Speaking of the obedience of women, the other Shakespeare that opened last weekend was the Bill Rauch-directed King Lear. Lear vies with Hamlet for best Shakespeare play—and this production nails it cold. Unless you require Ren-Faire-worthy costumes in your Bard productions, stop reading this review, hop to osfashland.org and get tickets.

Let’s say you've never read or seen or listened to King Lear (even the Ian McKellen version), watched the Kurosawa movie Ran (streaming on Netflix! Samurai Lear!) or read Jane Smiley’s Pulitzer Prize-winning novel A Thousand Acres (SO GOOD YOU GUYS, THE BEST NOVEL ABOUT IOWA AND SEXUAL ABUSE EVER). In that case, you need some plot summary. An old king tries to divide his kingdom among his daughters; his youngest daughter refuses to flatter him; Bad Things Happen.

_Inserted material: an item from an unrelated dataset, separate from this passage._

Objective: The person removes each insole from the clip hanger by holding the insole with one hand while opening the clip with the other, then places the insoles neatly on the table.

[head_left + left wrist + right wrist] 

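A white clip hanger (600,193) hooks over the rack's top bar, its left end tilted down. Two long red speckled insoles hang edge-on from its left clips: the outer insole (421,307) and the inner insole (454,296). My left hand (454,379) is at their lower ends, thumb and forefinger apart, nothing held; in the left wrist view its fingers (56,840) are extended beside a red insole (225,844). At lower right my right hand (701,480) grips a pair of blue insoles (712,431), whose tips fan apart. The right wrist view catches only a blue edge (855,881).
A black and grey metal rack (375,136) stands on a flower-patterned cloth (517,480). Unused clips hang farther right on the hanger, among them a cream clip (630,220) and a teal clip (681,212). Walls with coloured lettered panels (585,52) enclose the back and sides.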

Lear’s perhaps the most Shakespearean of all Shakespeare plays. It combines power, hubris, bad and willful choices, stubborn people, lust, blood (eyeballs get plucked out, onstage), the ever-popular cursing of the womb, terrible weather with ridiculous chance meetings, two armies, approximately a zillion fools in various disguises, betrayal, and a lot more. So. Much. More.

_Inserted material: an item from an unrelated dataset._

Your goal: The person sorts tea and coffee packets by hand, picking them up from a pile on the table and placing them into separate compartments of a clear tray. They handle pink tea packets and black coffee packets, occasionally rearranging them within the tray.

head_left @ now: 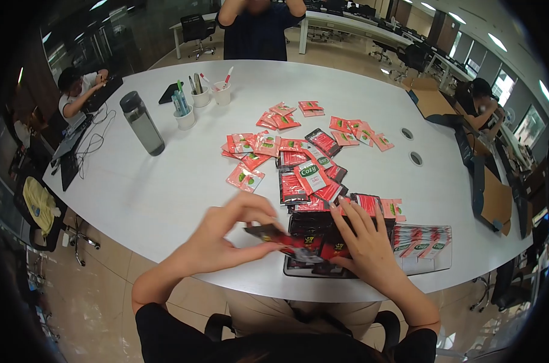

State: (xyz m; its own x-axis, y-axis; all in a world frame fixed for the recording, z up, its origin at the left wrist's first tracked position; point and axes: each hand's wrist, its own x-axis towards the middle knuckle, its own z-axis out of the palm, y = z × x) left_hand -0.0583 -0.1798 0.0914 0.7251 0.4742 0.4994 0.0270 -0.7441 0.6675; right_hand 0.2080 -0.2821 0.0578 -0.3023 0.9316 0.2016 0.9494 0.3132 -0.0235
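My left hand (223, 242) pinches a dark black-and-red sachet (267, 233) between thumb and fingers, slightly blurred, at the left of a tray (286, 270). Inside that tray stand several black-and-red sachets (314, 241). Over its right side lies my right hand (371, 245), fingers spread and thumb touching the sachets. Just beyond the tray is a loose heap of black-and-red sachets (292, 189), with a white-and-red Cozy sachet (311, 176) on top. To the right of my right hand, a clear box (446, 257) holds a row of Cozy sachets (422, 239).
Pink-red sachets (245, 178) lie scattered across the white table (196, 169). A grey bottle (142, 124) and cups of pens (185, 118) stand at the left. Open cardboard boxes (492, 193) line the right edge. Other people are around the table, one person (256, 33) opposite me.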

The role of Lear is legendarily demanding (watch Season 3 of Slings & Arrows for a devastating take on it), and this production runs for something like 130 performances. The OSF seems to have worked out a reasonable, if challenging solution fit for a repertory company: Two actors, Michael Winters (Taylor Doose on Gilmore Girls) and Jack Willis, alternate the role, so that each can play other rep roles during the full 11-play season.

The opening featured Winters, who played Big Daddy in the toweringly good Cat on a Hot Tin Roof in 2010. He was tremendous from his first moment onstage to his dying fall. The scene where he curses Goneril (Vilma Silva), the scene in the wheelchair with Cordelia (Sofia Jean Gomez), his final scene—some of the finest moments in theater. That’s true of the script, yes, but Winters thoroughly embodies Lear’s majesty, and Lear’s ultimate ruin.

Silva plays Goneril beautifully, and not only in the “wow, she’s lovely” sense (though well done, costume designer and builder) but because she makes Goneril, for the most part, sympathetic and understandable. Robin Goodrin Nordli is also solid as a rather psychopathic Regan.

The eye-poking-scene is wild, grim, shocking, and messy as hell (kudos to Rex Young for playing a Man United-loving, evil Duke of Cornwall), marvelous in its fierceness and challenging for the crew to clean up during the second of two intermissions.

This play has such a list of stupendous characters that there’s no way to address them all—but just one more: Daisuke Tsuji acts a damned fine Fool. He makes the jester both an amusing, sharp foil for Lear and a lovingly rendered example of a loyal servant’s powerlessness.

Some things don’t completely work—Richard Elmore’s Gloucester is blusteringly disappointing, no match for Winters, and there’s a lot of fussy stage business that only partly makes sense—but the rest of the play’s more than strong enough to overcome the problems.

Wait, are you still here? Go get your ticket! And take some tissues. You’ll need them.